Only the lines from the start of the data below through the line that contains "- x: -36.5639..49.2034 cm" are to be copied, exactly and without pictures.

**Collected material**
====
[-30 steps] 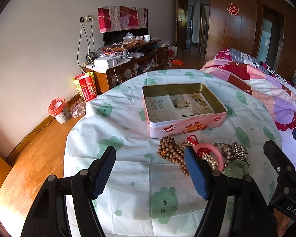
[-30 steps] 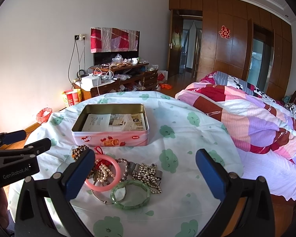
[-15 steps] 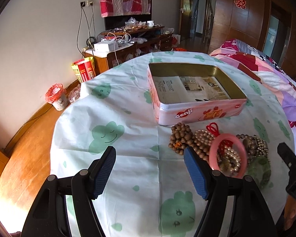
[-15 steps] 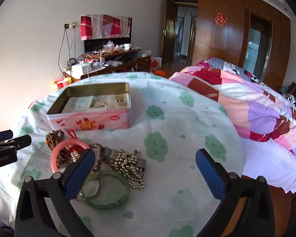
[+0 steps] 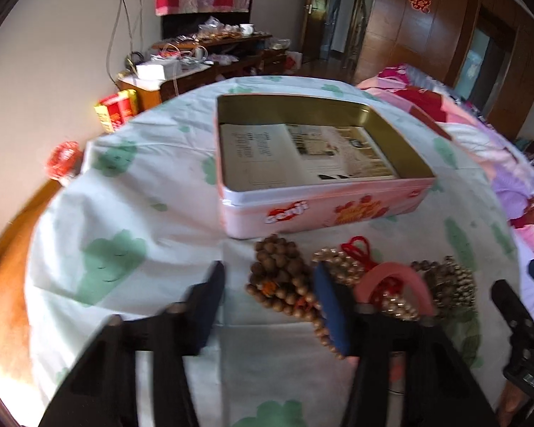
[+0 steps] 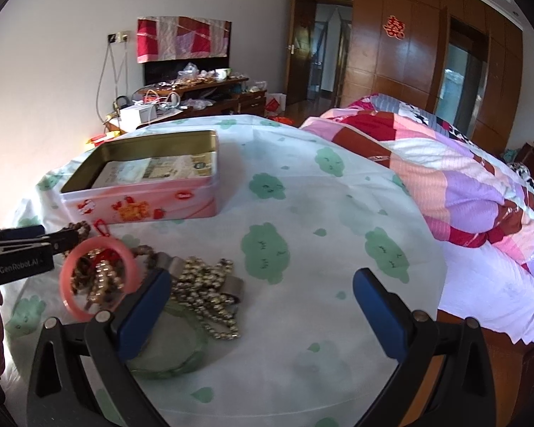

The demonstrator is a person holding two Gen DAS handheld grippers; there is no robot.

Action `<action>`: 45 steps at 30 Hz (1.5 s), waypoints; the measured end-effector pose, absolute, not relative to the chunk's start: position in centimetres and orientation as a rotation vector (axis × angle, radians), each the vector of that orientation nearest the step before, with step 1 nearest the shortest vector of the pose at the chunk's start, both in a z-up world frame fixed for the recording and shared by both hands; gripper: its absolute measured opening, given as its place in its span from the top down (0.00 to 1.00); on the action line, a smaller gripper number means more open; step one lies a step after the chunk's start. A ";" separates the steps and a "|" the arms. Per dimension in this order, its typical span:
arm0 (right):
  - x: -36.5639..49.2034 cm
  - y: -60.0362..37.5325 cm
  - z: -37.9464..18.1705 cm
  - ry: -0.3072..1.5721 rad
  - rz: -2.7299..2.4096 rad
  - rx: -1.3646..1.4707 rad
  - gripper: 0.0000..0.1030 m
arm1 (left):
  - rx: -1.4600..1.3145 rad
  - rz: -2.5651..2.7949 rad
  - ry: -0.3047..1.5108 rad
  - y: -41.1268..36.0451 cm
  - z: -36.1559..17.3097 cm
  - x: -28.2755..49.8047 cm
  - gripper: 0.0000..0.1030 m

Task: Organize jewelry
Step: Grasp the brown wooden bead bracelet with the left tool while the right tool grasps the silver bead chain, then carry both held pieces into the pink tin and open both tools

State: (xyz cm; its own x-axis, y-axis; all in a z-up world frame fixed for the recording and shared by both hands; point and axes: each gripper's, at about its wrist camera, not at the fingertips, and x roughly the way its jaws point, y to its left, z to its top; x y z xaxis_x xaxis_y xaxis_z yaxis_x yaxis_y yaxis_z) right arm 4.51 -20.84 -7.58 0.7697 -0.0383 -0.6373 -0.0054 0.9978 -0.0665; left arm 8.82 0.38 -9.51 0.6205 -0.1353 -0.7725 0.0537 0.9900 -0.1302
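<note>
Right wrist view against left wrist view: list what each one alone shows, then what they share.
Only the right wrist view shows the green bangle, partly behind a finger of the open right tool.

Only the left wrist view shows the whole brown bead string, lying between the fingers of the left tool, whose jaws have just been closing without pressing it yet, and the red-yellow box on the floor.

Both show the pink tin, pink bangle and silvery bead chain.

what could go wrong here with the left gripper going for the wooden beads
The left gripper, jaws just narrowed, sits over the wooden beads, which lie tangled against the pearl strand and pink bangle; lifting may drag those along. The beads also lie close to the tin, so a loose strand could snag on its rim.
</note>
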 end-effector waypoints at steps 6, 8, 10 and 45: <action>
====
**Final answer**
[-30 steps] 
[-30 steps] 
[-15 steps] 
[-15 steps] 
[+0 steps] 
[+0 steps] 

The demonstrator is a person holding two Gen DAS handheld grippers; there is no robot.

Action `<action>`: 45 steps at 30 Hz (1.5 s), waypoints; the measured end-effector pose, absolute, not relative to the chunk's start: position in centimetres and orientation as a rotation vector (axis × angle, radians), each the vector of that orientation nearest the step before, with step 1 nearest the shortest vector of the pose at the chunk's start, both in a z-up world frame fixed for the recording and shared by both hands; gripper: its absolute measured opening, given as its place in its span from the top down (0.00 to 1.00); on the action line, a smaller gripper number means more open; step one lies a step after the chunk's start. A ";" separates the steps and a "|" the arms. Per dimension in this order, its typical span:
arm0 (right):
  - x: -36.5639..49.2034 cm

The answer contains nothing further.